Long egocentric videos expose two surprising failure modes for Retrieval-Augmented Generation (RAG): many existing benchmarks let models answer queries without consulting video evidence, and prior methods force a single modality/granularity configuration per query even though relevance varies across chunks. That mismatch hides retrieval errors and limits generator performance.
Key Findings
- Benchmarking gap: V-RAGBench reframes evaluation as ⟨query, evidence chunk, answer⟩ triplets so retrieval and generation can be measured separately; this reveals retrieval failures that prior benchmarks mask. This matters because improving retrieval does not always change downstream metrics when answers can be guessed from query priors.
- Chunk-adaptive retrieval helps: CARVE runs multiple retrievers across modality and temporal-granularity configurations in parallel, then applies chunk-level reranking to pick a winning configuration per chunk.

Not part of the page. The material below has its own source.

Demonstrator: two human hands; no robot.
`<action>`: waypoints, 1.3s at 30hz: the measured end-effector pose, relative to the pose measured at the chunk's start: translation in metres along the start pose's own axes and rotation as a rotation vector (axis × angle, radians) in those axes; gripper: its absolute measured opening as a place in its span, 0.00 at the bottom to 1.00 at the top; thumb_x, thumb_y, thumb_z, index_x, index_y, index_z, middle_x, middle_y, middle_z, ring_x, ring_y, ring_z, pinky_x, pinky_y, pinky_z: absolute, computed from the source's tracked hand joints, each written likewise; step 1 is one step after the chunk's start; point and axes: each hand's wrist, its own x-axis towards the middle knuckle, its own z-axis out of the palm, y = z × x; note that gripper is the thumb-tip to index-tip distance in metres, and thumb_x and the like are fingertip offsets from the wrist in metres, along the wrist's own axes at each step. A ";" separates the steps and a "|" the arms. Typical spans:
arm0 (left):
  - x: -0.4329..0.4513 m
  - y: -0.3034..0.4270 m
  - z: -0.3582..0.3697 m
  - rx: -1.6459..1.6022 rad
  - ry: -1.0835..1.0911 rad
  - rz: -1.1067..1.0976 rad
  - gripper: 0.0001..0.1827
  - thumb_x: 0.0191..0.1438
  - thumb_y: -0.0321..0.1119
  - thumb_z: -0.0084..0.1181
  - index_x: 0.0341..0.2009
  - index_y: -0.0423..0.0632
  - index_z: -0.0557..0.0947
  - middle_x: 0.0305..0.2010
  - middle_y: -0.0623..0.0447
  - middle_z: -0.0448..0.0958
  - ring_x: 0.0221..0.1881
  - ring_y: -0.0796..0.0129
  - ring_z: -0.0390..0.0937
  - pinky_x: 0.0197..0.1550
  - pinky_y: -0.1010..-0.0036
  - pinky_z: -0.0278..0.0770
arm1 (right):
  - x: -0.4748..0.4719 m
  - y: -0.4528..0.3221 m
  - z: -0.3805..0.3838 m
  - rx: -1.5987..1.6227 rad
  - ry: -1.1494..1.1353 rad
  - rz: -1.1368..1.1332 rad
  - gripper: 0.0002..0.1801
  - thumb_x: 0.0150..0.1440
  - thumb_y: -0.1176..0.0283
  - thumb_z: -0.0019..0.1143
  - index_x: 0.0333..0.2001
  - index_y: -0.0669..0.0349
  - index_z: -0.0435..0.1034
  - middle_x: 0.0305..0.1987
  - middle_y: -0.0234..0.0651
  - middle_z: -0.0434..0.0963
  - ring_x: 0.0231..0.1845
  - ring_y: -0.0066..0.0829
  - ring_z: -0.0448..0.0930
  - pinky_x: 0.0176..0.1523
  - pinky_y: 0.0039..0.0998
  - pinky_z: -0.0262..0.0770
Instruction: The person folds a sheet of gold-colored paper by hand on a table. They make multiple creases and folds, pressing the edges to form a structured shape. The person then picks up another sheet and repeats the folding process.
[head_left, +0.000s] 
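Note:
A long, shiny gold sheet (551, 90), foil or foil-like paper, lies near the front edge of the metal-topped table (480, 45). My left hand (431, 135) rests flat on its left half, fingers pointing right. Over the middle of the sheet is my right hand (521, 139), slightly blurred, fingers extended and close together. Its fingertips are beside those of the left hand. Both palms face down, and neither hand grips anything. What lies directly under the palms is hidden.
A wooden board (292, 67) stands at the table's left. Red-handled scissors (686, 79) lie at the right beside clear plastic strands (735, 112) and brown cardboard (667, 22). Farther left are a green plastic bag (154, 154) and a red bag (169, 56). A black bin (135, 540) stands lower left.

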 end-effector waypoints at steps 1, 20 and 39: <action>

As a result, the evidence fed to the generator interleaves different configurations instead of forcing a single global choice, which yields better end-to-end QA performance.
- Practical win: CARVE outperforms eight recent VideoRAG baselines on the proposed benchmark, showing that per-chunk configuration selection (not just better embeddings or larger context windows) is a key lever for long-video RAG.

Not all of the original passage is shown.